Com base nas informações de Anton Soroko, analista da holding de investimentos Finam, as últimas transações do gênero em apoio do rublo datam do início de maio. Depois disso, o regulador se viu obrigado a vender rublos, mas durante um curto espaço de tempo. “Foi observada uma tendência de enfraquecimento do rublo desde o começo do ano, mas, , até agora, não se viu qualquer intervenção do Banco Central. Não acho que sejam necessárias intervenções da envergadura das efetuadas em março”, opina.

O recente ataque ao rublo foi o maior desde então. Desta vez, foi suscitado pela informação da agência Bloomberg, segundo a qual a Rússia estaria planejando controlar o movimento de capitais além das fronteiras – informação que foi posteriormente desmentida pelo Banco Central.

“Ainda é cedo para dizer se o ataque ao rublo foi neutralizado”, ressalta Aleksêi Kozlov, analista-chefe da companhia de investimentos UFS. De acordo com o analista, os agentes do mercado percebem que, ao ficar mais barato, o petróleo pressiona o rublo, o que os leva a realizar manobras para debilitar ainda mais a moeda russa.

“A pouca dinâmica da economia russa nos últimos tempos, a própria instabilidade do rublo e o inevitável endurecimento da política de créditos pelo Banco da Rússia tornam os investimentos no país pouco atrativos. Ora, tudo isto conduz à fuga de capitais”, conclui Kozlov.

Consequências econômicas

A queda do rublo é extremamente vantajosa para muitas empresas russas, uma vez que os exportadores se aproveitam da debilidade da moeda nacional. Por exemplo, o resultado financeiro da Rusal, a maior empresa de alumínio do mundo, foi mais positivo em virtude da queda do rublo. Com a alta de preços de alumínio, logo no primeiro semestre a empresa apurou um lucro superior ao que arrecadava durante o ano.

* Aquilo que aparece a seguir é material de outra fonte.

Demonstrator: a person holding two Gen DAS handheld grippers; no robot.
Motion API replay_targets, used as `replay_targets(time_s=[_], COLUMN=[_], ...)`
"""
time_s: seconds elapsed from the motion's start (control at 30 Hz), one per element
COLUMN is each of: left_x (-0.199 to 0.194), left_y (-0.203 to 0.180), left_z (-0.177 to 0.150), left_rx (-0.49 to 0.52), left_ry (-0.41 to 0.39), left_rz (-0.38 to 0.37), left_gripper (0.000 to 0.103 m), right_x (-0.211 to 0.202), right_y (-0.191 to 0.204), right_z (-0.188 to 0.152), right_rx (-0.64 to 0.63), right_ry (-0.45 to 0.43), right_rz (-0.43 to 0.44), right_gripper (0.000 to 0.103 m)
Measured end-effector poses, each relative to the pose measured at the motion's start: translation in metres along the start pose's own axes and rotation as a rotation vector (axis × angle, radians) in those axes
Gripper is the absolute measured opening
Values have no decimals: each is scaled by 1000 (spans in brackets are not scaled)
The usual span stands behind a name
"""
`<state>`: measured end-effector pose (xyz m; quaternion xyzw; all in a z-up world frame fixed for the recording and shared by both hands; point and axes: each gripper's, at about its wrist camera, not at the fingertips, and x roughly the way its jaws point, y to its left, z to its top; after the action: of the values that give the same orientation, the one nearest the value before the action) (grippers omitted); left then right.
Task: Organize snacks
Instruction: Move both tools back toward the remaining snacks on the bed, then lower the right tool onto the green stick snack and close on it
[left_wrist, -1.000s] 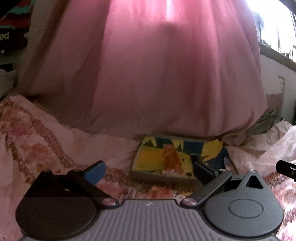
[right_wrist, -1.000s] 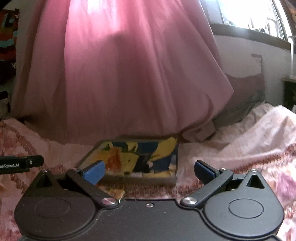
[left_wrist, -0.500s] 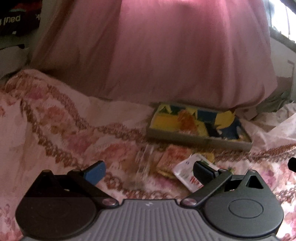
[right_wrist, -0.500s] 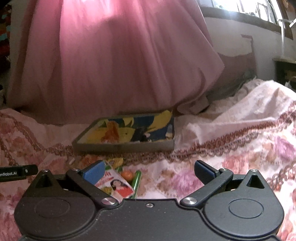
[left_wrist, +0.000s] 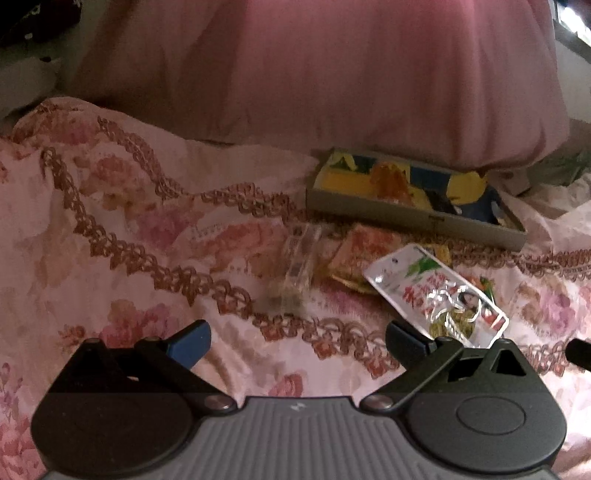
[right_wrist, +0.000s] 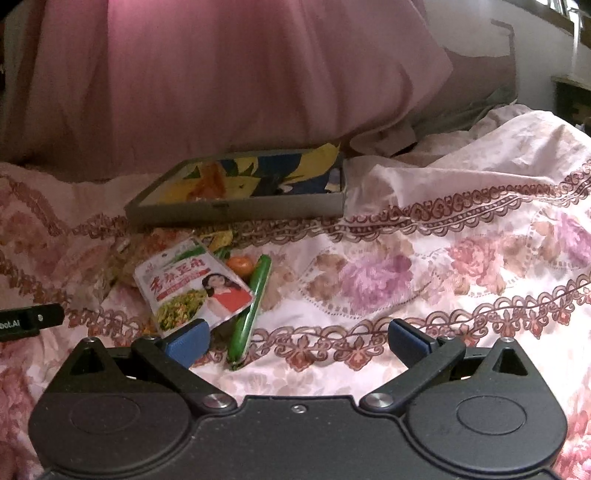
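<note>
Grippers left (left_wrist: 297, 341) and right (right_wrist: 297, 341) low over bedspread (right_wrist: 406, 277) (floral), fingers apart, empty

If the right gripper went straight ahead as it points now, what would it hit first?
Probably only the floral bedspread: the open right gripper has bare cloth ahead; the green stick snack lies left of centre. Depth is unclear.

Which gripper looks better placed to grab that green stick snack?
Probably the right gripper: it is open, and the green stick lies just ahead between its fingers. The left gripper, also open, faces bedspread.
</note>
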<state>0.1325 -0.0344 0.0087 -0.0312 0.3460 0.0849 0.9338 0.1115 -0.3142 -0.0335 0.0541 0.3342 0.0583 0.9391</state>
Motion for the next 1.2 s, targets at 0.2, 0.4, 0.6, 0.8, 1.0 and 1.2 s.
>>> replay_targets(time_s=[0.2, 0.4, 0.6, 0.8, 1.0, 1.2], left_x=[4, 11, 17, 24, 33, 42], left_y=[-5, -7, -14, -26, -35, -45], left_z=[-8, -10, -8, -3, 1, 7], left_rx=[38, 44, 63, 90, 93, 96], left_ry=[24, 47, 58, 66, 64, 63], left_rz=[2, 6, 7, 2, -13, -28], left_gripper=[103, 103, 103, 103, 103, 103], right_x=[6, 16, 25, 31, 35, 48], right_y=[9, 16, 19, 18, 13, 15], right_z=[-3, -5, -7, -4, 2, 8], right_rx=[-36, -66, -95, -122, -149, -239], right_ry=[25, 58, 94, 102, 91, 67], right_rz=[20, 40, 49, 52, 47, 33], right_gripper=[102, 102, 102, 102, 102, 102])
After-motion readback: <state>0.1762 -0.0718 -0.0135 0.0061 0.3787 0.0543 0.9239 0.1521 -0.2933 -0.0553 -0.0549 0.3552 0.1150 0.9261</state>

Outra grande empresa nacional, o Complexo Metalúrgico de Magnitogorsk (CMM), se orienta para o mercado interno, onde coloca 82,2% de sua produção. Com a desvalorização do rublo, acabou sendo igualmente beneficiada. “Apenas 50% das despesas do complexo estão discriminadas em rublos. Por isso, quando o rublo cai em relação ao dólar, o investimento fica mais barato”, esclarece um representante do CMM.

De acordo com os cálculos do complexo, uma desvalorização de 2,5% do rublo provoca um aumento de 0,9% no indicador financeiro Lajida (Lucros Antes de Juros, Impostos, Depreciação e Amortização). Caso a moeda nacional caia 15%, esse indicador atinge 4,9%.

Para as unidades industriais voltadas exclusivamente ao mercado interno, o efeito da depreciação do rublo não é tão sensível. “A importação fica mais cara, e o consumidor dá preferência aos produtos nacionais. A nossa empresa se situa na zona do rublo, e, como não temos créditos em moeda estrangeira, a desvalorização gera pouca diferença”, garante Aleksandr Kóstikov, que representa o grupo Tcherkízovo, um dos líderes russos na área da criação de gado. Segundo ele, a desvantagem é que parte das despesas é feita em moeda estrangeira, como é o caso da compra de medicamentos veterinários.

Os analistas financeiros são mais cautelosos nas avaliações do cenário. Por enquanto ainda é cedo para afirmar que o passo do Banco Central em direção ao rublo flutuante foi bem-sucedido. “A volatilidade do rublo ainda é alta, e a queda anual do poder de compra da moeda nacional parece ser demasiado grande”, sugere Soroko, acrescentando que vale a pena esperar a pressão política sobre o rublo se afrouxar, tornando sua dinâmica mais gradual e previsível.

“Teoricamente, ainda é possível que o Banco Central venha a intervir para aliviar a pressão sobre o rublo, mas ninguém sabe em que circunstâncias isso poderá acontecer”,  alerta Khromov.